#### Task details:
Using the data below, return the stretch from the line that contains "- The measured" through the line that contains "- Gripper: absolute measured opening", both included, exactly as it stands and nothing beyond it.

------------------------------------------------------------------------

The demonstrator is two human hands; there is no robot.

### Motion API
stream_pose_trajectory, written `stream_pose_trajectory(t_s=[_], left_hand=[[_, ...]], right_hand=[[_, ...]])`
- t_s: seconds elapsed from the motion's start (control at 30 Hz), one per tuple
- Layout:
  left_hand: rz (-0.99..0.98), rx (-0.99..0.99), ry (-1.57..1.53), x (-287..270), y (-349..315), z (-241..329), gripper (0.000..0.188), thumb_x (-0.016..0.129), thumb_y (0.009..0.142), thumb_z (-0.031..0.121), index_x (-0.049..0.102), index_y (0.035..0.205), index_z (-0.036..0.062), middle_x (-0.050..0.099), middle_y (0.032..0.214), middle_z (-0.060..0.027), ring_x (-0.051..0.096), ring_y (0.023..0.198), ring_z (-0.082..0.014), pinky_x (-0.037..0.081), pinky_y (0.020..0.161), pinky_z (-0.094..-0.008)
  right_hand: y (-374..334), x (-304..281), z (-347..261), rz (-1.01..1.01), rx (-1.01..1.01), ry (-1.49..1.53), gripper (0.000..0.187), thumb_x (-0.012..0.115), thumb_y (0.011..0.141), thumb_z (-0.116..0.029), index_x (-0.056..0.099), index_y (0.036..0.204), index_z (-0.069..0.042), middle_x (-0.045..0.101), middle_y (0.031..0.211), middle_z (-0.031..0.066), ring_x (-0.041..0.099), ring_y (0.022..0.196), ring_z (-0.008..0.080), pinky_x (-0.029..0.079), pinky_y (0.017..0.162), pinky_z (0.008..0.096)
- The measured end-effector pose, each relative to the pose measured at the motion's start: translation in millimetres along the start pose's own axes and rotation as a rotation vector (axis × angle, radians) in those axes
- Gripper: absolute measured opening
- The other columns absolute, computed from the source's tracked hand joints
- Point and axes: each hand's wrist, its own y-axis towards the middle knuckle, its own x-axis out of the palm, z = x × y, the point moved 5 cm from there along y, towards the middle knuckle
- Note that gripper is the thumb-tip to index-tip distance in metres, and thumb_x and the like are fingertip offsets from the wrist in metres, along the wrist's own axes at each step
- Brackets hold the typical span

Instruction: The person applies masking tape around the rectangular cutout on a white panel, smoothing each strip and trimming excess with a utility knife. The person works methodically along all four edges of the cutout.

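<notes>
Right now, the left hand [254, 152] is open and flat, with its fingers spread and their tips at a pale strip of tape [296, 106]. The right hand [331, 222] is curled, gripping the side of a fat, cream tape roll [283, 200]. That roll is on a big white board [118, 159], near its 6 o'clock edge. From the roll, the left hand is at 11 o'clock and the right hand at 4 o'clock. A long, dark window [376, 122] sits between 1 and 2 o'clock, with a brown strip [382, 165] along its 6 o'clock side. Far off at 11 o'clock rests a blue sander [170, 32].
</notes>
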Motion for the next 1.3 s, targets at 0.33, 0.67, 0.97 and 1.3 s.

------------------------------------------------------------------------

#### Response to this exercise:
- The measured end-effector pose, each relative to the pose measured at the motion's start: translation in millimetres along the start pose's own axes and rotation as a rotation vector (axis × angle, radians) in those axes
- Gripper: absolute measured opening

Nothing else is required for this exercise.